SSN-BARDA-2018 Hypodermic Needle and Syringe Products

Synopsis:
This is a Sources Sought Notice. The purpose of this notice is to obtain information from all qualified U.S. manufacturing sources to fulfill a potential requirement for hypodermic needle and syringe products. It is NOT a solicitation for proposals, proposal abstracts, or quotations. The NAICS code for this notice is 339112, Surgical and Medical Instrument Manufacturing, specifically Hypodermic needles and syringes manufacturing. The government will evaluate information to:
(1) Obtain product listings of FDA approved, safety engineered needle and syringe products,
(2) Obtain information on current manufacturing processes, capabilities, capacities, constraints and limitations in the manufacturing and availability of these products,
(3) Utilize this information to inform acquisition strategies that may be used to support preparedness and response to public health emergencies, and
(4) Conduct Site Visits.
Background:
Within the Federal Government, the Department of Health and Human Services (HHS) Biomedical Advanced Research and Development Authority (BARDA) is tasked with protecting the civilian population by providing leadership in research, development, acquisition, deployment, and use of effective medical countermeasures to treat the adverse health effects resulting from intentional exposure to chemical, biological, radiological, and nuclear (CBRN) threat agents, pandemic influenza and emerging infectious diseases.
To accurately estimate the capability and limitations to deploy medical countermeasures, HHS requires information on the manufacturability and availability of hypodermic needle and syringe products, which would be critical to the administration of medical countermeasures during a public health emergency.
Purpose and Objectives:
HHS intends to issue a Request for Proposal (RFP) for the manufacture and acquisition of hypodermic needles, syringes and ancillary medical supplies from medical/surgical device manufacturers to meet the vaccine and other therapeutic administration needs of the American public during a public health emergency.
To accurately assess the capability to deploy medical countermeasures in a timely manner, HHS requires information on product availability, current manufacturing processes, resource contraints, and other limitations which may impact the administration of medical countermeasures during a public health emergency.
Submission Instructions:
To respond to this sources sought notice, manufacturers must:
Hold a current manufacturing site registration with the FDA, and
Manufacture one or more FDA licensed, safety engineered needle and syringe products.
Respondents (manufacturers) are asked to provide only the most pertinent information, data, and materials necessary to adequately convey a declaration of capability in line with this notice.
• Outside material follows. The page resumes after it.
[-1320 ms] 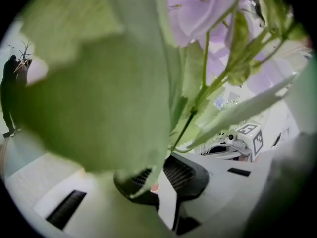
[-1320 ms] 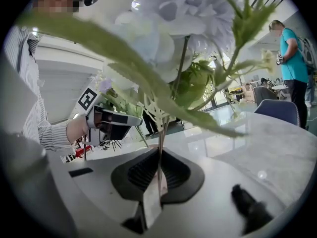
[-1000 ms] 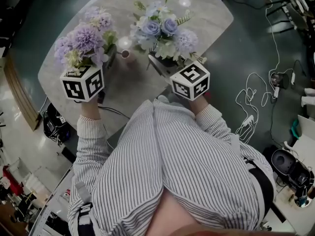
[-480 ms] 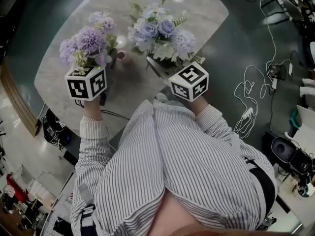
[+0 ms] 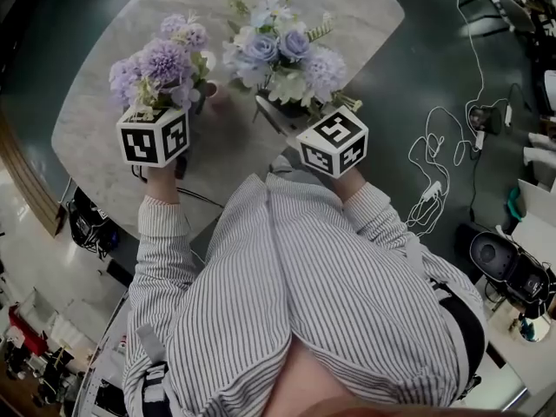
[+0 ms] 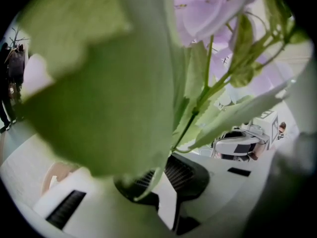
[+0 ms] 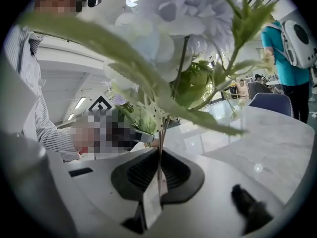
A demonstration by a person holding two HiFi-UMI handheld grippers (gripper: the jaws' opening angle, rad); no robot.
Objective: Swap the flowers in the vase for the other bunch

Respondents (manufacturers) are asked to provide a cover page that contains the following information:
1. All Point of Contact information (email addresses, phone numbers, and mailing address).
2. Identification as a large or small business. If small, indicate the classification.
3. Identification of services on any Federal Supply Schedules, if any, and the relevant schedule numbers.
Respondents (Manufacturers) are asked to provide the following information:
1. Product literature and specifications sheets for safety engineered needle and syring products.
2. Sufficient information on the topics below for discussion during a site visit:
a) U.S based manufacturing capabilities and plant locations (city, state)
b) Non U.S. based manufacturing capabilities and plant locations (country, city)
c) Manufacturing processes
d) Manufacturing surge capacities that can be achieved in 30, 60 and 90 day timeframes
e) Raw/starting materials that may impact production
f) Supply and manufacturing constraints, limitations or other pertinent information
Small Business Manufacturers who meet the requirements are encouraged to respond.
Proprietary information, if any, should be minimized and MUST BE CLEARLY MARKED. Please segregate and clearly mark proprietary information. Please be advised that all submissions become the property of the Government and will not be returned.
This Sources Sought Notice is in accordance with FAR 52.215-3, Request for Information or Solicitation for Planning Purposes (Oct 1997), as such, any information received will be for the purpose of planning only.
Responses to this Sources Sought Notice, along with a firm's capability statement referencing "Sources Sought Notice - Hypodermic Needle and Syringe Products" may be submitted electronically via email to the points of contact listed below NO LATER THAN 5PM EST, December 14, 2017).

ASPR Contracting Officer: Tasha.McMillian@hhs.gov AND Kyle.Roberts@hhs.gov
ASPR Project Officer: Patrick.Byrne@hhs.gov

Disclaimer and Important Notes:

This notice does not obligate the Government to award a contract or otherwise pay for the information provided in response. The Government reserves the right to use information provided by respondents for any purpose deemed necessary and legally appropriate. Any organization responding to this notice should ensure that its response is complete and sufficiently detailed to allow the Government to determine the organization's qualifications to perform the work. Respondents are advised that the Government is under no obligation to acknowledge receipt of the information received or provide feedback to respondents with respect to any information submitted.

RESPONSES TO THIS NOTICE WILL NOT BE CONSIDERED ADEQUATE RESPONSES TO A SOLICITATION.